**Task objective**
Tally up the lines in the material where the word "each" appears, then give the total and nothing else.

**Records to process**
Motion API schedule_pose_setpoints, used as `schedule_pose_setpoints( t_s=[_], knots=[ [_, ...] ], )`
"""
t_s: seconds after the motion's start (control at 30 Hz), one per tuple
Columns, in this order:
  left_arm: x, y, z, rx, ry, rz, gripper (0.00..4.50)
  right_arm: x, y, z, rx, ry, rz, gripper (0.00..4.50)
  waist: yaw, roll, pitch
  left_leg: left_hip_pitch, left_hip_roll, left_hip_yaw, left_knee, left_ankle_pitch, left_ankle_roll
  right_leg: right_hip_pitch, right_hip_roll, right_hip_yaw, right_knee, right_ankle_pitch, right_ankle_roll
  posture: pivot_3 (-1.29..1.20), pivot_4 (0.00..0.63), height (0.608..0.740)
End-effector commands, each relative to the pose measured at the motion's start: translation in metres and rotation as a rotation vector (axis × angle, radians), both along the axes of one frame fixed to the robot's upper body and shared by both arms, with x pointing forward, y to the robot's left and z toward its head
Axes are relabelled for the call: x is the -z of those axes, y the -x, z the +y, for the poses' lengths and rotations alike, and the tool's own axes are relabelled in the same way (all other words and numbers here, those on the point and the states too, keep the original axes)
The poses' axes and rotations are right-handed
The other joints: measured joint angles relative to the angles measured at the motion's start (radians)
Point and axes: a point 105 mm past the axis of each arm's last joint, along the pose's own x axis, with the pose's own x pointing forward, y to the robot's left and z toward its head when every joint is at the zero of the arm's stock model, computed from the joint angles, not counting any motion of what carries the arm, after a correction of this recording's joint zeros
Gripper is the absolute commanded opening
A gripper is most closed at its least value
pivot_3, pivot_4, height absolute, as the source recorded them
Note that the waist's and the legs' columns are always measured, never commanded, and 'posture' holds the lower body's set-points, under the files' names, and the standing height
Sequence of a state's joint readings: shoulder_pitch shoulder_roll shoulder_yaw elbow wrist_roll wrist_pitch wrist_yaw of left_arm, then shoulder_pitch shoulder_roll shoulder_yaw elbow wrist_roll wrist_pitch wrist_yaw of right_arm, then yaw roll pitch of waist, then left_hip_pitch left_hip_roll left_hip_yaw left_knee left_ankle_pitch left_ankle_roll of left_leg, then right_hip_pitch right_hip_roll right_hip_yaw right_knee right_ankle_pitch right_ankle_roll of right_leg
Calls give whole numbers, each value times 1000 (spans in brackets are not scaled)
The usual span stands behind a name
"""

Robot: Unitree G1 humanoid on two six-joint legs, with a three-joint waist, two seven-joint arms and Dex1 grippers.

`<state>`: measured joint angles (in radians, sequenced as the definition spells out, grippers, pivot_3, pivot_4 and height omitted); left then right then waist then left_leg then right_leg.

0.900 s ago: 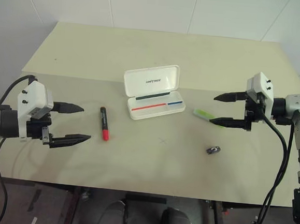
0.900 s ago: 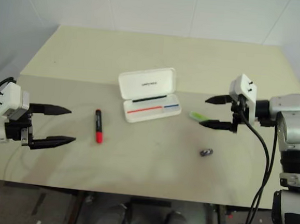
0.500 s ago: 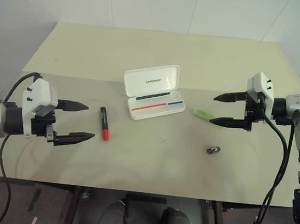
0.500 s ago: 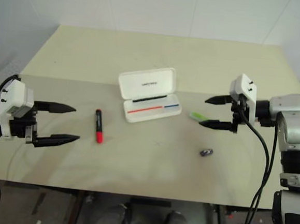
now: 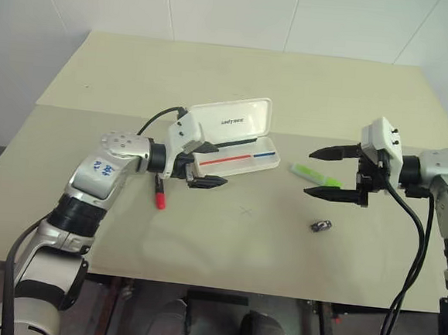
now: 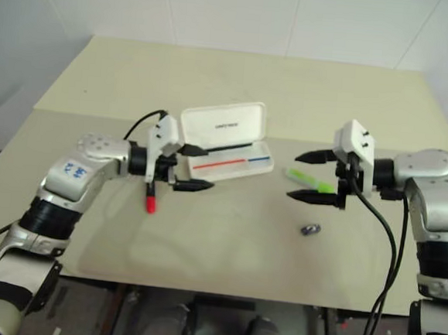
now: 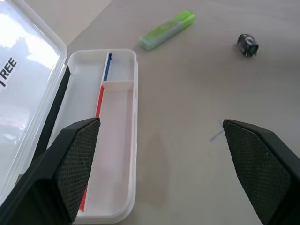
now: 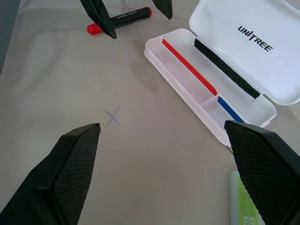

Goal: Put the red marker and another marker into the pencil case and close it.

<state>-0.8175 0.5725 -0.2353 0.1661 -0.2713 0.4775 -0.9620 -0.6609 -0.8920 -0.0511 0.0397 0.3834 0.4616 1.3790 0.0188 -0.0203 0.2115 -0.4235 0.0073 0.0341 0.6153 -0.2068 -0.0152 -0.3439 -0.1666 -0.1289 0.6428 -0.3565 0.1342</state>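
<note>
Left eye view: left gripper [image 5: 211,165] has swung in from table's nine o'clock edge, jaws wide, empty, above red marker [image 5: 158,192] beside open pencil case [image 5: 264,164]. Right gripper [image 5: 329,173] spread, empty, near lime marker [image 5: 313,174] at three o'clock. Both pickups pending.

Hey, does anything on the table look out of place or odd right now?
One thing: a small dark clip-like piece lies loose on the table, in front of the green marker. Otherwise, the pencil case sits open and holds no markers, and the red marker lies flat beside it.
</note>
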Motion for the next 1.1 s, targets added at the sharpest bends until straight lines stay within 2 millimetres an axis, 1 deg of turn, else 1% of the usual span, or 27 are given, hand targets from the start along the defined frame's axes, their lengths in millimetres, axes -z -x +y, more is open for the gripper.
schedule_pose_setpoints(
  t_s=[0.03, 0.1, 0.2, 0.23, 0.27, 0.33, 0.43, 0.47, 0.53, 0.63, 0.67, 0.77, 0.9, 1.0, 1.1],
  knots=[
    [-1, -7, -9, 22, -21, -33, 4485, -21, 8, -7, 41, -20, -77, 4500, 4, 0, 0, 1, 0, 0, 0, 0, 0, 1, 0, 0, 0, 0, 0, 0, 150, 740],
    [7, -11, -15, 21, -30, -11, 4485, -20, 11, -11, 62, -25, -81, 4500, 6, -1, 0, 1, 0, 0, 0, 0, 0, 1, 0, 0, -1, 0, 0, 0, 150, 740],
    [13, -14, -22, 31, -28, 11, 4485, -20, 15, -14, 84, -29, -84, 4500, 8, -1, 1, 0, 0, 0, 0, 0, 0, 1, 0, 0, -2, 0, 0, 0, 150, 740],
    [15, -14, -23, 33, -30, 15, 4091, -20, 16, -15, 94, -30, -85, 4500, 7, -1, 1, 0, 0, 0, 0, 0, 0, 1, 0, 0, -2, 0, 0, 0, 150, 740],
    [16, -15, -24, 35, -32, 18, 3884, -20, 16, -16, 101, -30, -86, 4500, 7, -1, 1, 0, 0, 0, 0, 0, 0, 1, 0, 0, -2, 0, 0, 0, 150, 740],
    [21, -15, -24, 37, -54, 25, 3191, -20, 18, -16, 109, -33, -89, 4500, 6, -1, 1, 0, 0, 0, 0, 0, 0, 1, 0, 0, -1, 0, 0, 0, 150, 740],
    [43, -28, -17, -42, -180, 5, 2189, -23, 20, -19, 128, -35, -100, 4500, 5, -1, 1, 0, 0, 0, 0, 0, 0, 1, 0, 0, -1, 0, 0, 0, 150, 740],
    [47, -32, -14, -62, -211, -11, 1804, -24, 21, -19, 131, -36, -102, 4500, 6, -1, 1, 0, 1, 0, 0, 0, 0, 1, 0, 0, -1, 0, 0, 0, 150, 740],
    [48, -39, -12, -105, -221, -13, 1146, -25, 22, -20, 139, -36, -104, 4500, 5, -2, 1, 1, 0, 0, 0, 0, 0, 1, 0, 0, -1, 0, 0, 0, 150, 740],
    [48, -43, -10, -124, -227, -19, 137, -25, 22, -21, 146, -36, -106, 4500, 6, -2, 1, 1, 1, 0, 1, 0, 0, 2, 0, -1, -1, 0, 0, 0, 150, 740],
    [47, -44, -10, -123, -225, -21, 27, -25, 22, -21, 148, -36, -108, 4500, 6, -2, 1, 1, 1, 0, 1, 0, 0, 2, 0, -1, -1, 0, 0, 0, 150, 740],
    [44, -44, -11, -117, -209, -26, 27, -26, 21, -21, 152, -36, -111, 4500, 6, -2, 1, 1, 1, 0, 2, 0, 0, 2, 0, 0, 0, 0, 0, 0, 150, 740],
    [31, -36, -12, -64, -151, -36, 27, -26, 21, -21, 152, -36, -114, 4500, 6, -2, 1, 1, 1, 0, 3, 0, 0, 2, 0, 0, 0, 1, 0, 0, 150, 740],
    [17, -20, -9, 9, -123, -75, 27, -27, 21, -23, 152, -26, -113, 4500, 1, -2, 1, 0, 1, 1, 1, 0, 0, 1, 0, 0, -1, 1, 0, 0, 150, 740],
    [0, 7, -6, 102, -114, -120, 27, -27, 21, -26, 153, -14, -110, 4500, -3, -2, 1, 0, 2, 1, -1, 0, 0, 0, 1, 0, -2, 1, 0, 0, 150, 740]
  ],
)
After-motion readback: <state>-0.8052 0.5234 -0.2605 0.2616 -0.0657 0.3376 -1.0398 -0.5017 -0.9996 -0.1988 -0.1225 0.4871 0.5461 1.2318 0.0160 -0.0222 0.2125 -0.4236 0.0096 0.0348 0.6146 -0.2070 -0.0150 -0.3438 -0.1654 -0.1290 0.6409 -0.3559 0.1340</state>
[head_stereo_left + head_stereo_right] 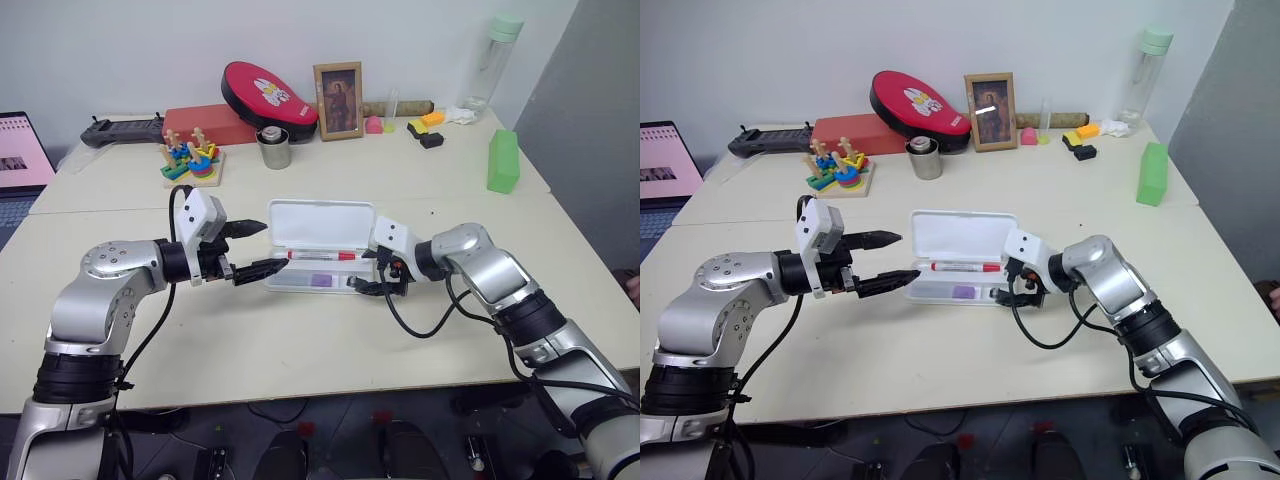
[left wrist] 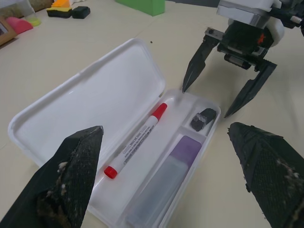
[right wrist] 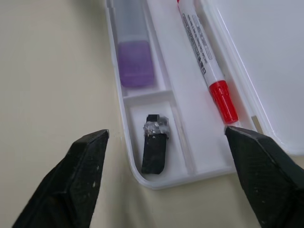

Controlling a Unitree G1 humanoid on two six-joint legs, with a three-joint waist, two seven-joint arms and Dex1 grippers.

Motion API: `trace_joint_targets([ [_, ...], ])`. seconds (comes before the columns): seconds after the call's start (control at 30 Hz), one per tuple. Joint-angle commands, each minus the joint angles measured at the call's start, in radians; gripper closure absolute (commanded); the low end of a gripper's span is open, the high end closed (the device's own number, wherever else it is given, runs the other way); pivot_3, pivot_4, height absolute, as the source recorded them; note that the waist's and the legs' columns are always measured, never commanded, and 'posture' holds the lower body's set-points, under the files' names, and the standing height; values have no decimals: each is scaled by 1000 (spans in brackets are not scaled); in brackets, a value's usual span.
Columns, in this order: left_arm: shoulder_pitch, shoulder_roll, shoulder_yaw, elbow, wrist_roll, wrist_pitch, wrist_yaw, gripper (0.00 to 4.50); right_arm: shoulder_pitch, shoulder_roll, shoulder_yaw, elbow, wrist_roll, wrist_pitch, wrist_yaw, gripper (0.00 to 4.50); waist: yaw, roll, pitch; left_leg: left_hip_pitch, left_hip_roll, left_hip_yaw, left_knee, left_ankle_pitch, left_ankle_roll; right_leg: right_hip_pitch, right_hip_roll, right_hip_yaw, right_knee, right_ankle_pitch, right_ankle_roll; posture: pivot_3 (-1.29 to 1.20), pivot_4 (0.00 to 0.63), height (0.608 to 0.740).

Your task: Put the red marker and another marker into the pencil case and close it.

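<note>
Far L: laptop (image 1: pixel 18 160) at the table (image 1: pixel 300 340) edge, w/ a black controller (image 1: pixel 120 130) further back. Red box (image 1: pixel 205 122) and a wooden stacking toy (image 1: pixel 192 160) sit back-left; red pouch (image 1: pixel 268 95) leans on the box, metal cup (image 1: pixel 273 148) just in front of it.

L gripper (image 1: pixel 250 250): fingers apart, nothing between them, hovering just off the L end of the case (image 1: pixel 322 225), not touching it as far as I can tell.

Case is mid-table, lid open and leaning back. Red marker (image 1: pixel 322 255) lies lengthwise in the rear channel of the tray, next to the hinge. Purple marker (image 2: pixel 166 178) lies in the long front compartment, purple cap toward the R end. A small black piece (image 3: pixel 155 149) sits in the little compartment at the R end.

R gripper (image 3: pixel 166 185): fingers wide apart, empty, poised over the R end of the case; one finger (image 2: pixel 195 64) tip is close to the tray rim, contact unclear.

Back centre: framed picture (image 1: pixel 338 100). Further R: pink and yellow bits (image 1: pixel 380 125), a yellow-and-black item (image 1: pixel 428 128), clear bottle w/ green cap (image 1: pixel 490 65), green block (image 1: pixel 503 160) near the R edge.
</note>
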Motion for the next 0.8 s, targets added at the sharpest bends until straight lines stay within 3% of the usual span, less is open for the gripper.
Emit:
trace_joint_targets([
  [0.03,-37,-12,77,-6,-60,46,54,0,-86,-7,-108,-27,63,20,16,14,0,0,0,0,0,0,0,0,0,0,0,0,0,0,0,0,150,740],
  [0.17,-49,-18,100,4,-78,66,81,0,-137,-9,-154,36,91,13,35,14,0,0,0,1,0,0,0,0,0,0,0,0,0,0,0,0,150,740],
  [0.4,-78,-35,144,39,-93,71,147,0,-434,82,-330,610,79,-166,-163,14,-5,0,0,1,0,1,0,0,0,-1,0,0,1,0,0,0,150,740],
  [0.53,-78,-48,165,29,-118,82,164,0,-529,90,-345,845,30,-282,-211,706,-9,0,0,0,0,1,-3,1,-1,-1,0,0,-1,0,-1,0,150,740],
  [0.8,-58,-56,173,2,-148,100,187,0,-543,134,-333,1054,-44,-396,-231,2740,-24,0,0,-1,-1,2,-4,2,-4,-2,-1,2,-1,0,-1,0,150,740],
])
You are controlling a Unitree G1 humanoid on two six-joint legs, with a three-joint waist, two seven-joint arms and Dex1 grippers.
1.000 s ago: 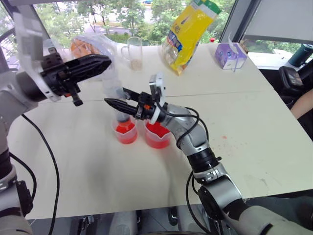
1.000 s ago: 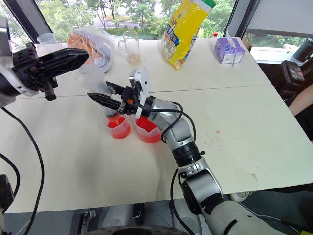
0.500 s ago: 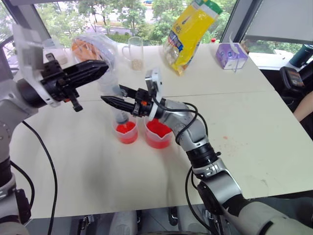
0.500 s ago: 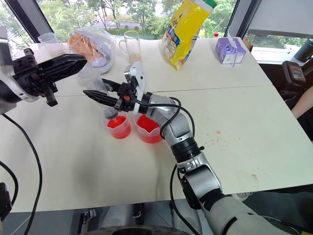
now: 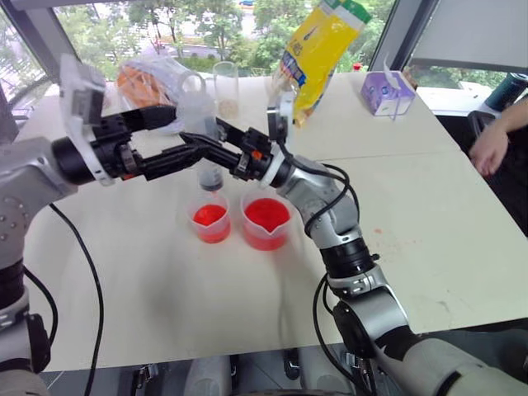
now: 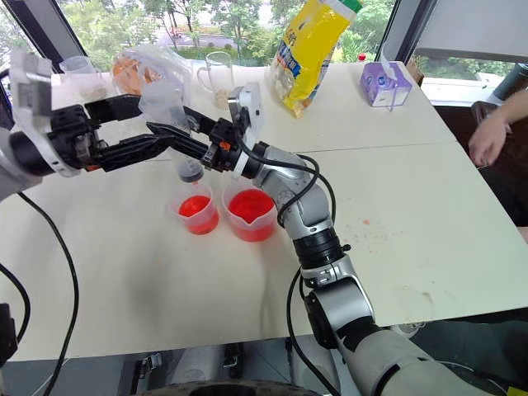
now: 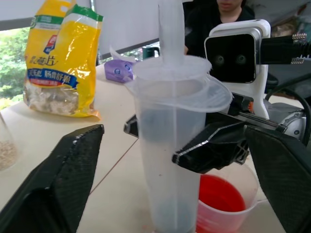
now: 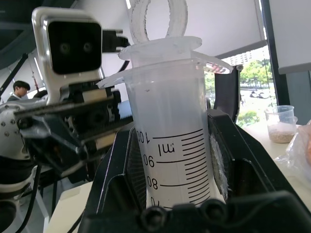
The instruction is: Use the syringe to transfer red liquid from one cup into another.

**Solved problem**
4